In questo clima rigido e sotto questo
sole pallido, migliaia di studenti tra siciliani, pugliesi e campani animano le
strade delle principali città universitarie del Nord Italia, emigrando proprio
come fecero i loro nonni; anche se adesso si parte più per la carriera
universitaria che per la certezza di trovare un impiego e anche se la vecchia
valigia di cartone è stata sostituita dal notebook a tracolla il motivo che
spinge ad allontanarsi è lo stesso, ieri come oggi: la precarietà sociale.
Si comprende così che c’è tutta
una modernità che ci è negata, uno stadio sociale più avanzato che dovrebbe
appartenerci per generazione; la mia e la nostra generazione, che si affaccia
proprio adesso su un futuro troppo ancorato al passato. Fa rabbia pensare che
non ci sia molto da fare per cambiare lo stato delle cose; inutile dire che la
svolta debba partire dal modus vivendi di un popolo e dalla sua coscienza
civile. Gli studenti-emigranti sono spesso quelli che più vorrebbero rimanere e
fare qualcosa per il territorio dove sono nati. Chissà forse la storia farà da sola,
magari impareremo al Nord ciò di cui il nostro Sud ha bisogno. Oltre che le
grandi riforme, bisogna riappropriarci della nostra memoria; rifarci a quello
che siamo stati in grado di fare quando il Regno delle due Sicilie era la 3°
potenza mercantile del pianeta, quando concorrevamo con Versailles nella
costruzione della Reggia di Caserta e tanto altro ci sarebbe da ricordare. Come
quando Mazzini disse ai giovani militanti della Giovine Italia che quella che
avrebbero creato sarebbe stata l’Italia del Sud.

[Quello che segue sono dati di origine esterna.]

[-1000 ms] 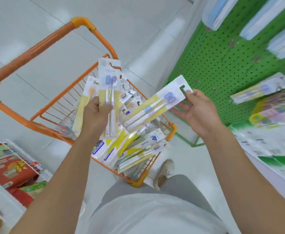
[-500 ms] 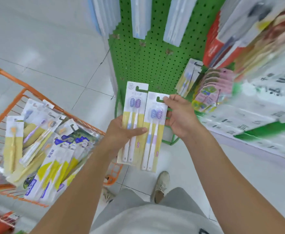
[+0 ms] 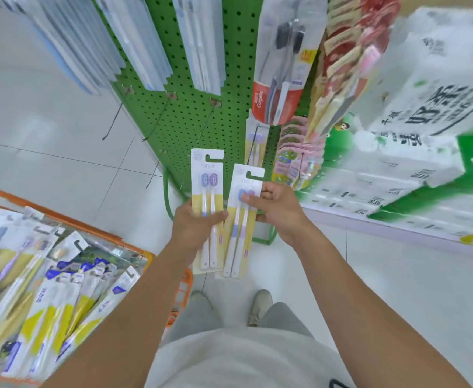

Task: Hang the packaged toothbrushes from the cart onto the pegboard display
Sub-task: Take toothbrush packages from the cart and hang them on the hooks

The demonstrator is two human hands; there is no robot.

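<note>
Two yellow toothbrush packs are held upright before the green pegboard [image 3: 190, 113]: the left pack [image 3: 206, 191] is grasped by the left hand [image 3: 194, 224], the right pack [image 3: 242, 214] is pinched by the right hand [image 3: 276, 207].

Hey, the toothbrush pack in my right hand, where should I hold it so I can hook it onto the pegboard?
Probably keep the right hand on the toothbrush pack just below its hook slot, fingers pinching from the right edge. The slot sits at the top, open and pointing towards the pegboard, so a grip beneath it leaves it free for a peg.
</note>
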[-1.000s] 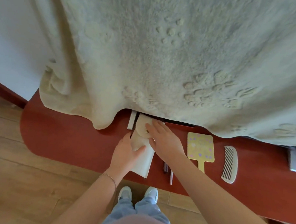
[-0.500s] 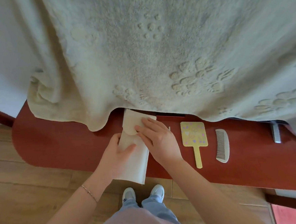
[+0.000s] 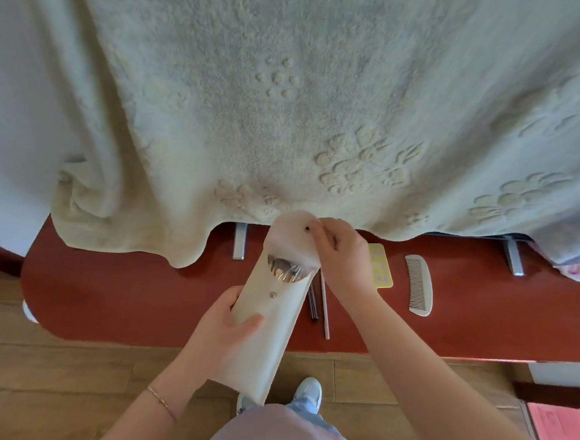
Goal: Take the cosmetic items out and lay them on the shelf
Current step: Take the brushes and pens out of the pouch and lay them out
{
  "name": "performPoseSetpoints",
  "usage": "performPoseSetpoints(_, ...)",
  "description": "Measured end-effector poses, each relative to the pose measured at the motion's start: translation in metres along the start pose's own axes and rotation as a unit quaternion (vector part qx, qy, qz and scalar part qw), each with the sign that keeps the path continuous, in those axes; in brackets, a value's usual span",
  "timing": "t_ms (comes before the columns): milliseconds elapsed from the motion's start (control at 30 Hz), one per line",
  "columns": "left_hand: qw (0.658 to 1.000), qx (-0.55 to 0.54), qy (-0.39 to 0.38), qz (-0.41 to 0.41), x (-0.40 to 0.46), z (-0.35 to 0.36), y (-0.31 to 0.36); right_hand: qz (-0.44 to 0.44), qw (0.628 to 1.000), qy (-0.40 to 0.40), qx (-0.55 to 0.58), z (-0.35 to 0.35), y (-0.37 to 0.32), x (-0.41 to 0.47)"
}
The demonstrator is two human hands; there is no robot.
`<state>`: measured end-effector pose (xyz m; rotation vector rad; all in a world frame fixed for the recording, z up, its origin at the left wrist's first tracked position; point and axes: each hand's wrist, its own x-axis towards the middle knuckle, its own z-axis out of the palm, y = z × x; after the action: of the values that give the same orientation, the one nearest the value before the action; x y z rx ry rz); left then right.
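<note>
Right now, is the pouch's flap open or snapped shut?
Open. The right hand holds the flap lifted back, its snap stud apart from the mate on the pouch, and brush tips show in the mouth.

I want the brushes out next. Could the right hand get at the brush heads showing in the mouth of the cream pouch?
Probably yes, once it lets go. The right hand pinches the cream pouch's flap open, the brush heads lie exposed just below it, and the left hand grips the pouch lower down, clear of the mouth.
</note>
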<state>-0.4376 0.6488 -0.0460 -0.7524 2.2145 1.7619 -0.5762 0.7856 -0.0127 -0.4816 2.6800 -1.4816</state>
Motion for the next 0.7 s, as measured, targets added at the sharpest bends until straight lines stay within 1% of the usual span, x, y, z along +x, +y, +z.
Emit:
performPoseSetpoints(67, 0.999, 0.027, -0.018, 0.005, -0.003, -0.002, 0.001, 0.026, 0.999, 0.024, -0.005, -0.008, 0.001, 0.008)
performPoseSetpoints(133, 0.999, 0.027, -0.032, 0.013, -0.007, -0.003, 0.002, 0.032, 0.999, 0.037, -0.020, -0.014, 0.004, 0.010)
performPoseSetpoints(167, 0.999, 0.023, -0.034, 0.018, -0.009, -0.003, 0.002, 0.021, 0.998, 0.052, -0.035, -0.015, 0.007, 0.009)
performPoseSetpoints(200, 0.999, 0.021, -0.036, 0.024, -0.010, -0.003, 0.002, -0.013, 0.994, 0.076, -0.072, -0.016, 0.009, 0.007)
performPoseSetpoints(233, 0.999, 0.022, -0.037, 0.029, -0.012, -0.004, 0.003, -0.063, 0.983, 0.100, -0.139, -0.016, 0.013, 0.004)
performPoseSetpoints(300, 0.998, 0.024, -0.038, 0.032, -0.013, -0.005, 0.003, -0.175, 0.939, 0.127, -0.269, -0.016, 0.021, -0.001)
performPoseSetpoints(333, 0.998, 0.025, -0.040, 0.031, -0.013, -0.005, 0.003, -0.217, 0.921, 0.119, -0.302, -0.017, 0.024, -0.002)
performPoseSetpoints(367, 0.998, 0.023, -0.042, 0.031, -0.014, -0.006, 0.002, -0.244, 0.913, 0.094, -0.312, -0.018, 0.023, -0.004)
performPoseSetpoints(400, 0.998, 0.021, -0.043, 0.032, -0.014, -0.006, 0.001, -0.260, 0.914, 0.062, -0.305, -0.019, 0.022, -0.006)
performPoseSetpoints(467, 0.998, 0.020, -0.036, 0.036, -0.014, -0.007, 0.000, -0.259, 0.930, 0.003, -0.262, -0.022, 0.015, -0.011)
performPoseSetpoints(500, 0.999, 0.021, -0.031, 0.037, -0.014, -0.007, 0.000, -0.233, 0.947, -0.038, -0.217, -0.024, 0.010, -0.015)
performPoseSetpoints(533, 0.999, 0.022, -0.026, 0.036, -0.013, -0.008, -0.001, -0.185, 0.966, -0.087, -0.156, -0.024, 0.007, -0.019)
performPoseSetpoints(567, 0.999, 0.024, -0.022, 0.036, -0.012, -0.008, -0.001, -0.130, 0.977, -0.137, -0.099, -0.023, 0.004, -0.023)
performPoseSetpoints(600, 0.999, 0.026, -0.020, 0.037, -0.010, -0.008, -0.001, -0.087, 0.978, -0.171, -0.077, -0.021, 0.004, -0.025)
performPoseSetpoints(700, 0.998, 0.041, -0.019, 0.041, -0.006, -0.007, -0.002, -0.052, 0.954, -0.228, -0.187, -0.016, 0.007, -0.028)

Amo questo nostro paradiso
descritto da Goethe, amo i diavoli che lo abitano nelle loro colorite
caratteristiche, che spesso mi strappano la risata o danno spazio
all’immaginazione più di qualsiasi altro carattere nordico, noioso e piatto; e
amo l’idea che questa sia la mia Casa, ma sogno anche di vedere questi diavoli
diventare un pò angeli, che si soffermino ad osservare quanto stiano
trasformando da soli il loro paradiso in un inferno, dove il pattume galleggia
lungo le strade allagate. Pensiamo all’immagine che diamo del nostro paradiso.